Work item: The listing below contains a span that opens with the line containing "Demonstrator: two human" and closes with the line containing "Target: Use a". Return that span exactly.
:: Stored data
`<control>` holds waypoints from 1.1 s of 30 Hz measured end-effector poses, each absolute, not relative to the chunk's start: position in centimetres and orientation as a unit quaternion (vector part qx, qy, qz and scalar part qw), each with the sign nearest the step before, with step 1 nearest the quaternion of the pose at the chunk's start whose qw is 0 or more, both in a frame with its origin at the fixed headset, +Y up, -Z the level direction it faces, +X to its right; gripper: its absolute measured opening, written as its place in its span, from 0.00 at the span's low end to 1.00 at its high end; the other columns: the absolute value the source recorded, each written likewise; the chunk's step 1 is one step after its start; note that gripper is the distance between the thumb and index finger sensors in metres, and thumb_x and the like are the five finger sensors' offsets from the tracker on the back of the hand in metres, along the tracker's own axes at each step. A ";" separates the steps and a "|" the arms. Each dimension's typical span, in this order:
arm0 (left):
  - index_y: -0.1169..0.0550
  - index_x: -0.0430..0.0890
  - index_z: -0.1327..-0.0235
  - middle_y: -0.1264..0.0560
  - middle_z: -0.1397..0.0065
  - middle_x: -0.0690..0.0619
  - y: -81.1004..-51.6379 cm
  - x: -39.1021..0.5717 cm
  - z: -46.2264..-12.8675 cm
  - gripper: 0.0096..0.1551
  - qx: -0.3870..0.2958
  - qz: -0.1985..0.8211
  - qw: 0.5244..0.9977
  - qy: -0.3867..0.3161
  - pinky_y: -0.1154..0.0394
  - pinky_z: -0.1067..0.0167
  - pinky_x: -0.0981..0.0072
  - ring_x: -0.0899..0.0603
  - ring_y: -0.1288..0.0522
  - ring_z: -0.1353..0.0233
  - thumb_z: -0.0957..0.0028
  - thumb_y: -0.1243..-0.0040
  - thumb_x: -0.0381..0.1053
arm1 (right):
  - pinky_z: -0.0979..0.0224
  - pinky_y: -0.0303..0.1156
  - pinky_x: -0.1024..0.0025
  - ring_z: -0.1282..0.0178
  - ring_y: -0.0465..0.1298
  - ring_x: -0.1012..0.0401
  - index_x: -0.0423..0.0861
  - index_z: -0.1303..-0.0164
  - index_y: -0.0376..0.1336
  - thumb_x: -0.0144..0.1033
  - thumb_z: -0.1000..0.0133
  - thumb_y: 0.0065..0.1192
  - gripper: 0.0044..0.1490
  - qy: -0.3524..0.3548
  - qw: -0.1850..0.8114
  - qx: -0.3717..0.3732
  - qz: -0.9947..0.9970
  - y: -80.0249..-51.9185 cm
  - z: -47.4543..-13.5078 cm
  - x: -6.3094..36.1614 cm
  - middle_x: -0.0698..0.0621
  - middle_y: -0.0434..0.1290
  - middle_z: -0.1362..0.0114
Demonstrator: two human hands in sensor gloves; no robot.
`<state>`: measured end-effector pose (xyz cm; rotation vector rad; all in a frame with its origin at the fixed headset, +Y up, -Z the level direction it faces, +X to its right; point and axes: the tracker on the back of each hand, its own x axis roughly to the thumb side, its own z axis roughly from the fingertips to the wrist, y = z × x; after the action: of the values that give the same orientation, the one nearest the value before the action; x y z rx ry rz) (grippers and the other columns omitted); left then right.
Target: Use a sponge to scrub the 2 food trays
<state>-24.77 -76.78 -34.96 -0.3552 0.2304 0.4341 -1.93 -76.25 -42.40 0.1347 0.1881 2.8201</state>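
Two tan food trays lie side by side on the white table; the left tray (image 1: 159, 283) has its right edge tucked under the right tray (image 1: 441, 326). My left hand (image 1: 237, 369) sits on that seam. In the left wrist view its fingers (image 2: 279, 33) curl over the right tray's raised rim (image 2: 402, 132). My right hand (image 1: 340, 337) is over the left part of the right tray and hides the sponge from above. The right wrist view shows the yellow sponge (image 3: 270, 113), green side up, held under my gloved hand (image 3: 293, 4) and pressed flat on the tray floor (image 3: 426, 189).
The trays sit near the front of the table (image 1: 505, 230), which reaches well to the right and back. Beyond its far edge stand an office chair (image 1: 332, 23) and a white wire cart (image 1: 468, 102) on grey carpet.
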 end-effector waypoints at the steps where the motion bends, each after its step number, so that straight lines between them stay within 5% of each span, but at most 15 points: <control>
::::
Reply to the task:
Demonstrator: two human hands in sensor gloves; no robot.
`<state>`: measured end-effector pose (xyz cm; rotation vector rad; all in a frame with its origin at the fixed headset, +Y up, -Z the level direction it faces, +X to its right; point and axes: the tracker on the back of each hand, its own x axis roughly to the thumb side, its own z axis roughly from the fingertips to the wrist, y = z × x; after the action: of the values that give the same orientation, the one nearest the value before the action; x y z rx ry rz) (grippers and the other columns omitted); left then right.
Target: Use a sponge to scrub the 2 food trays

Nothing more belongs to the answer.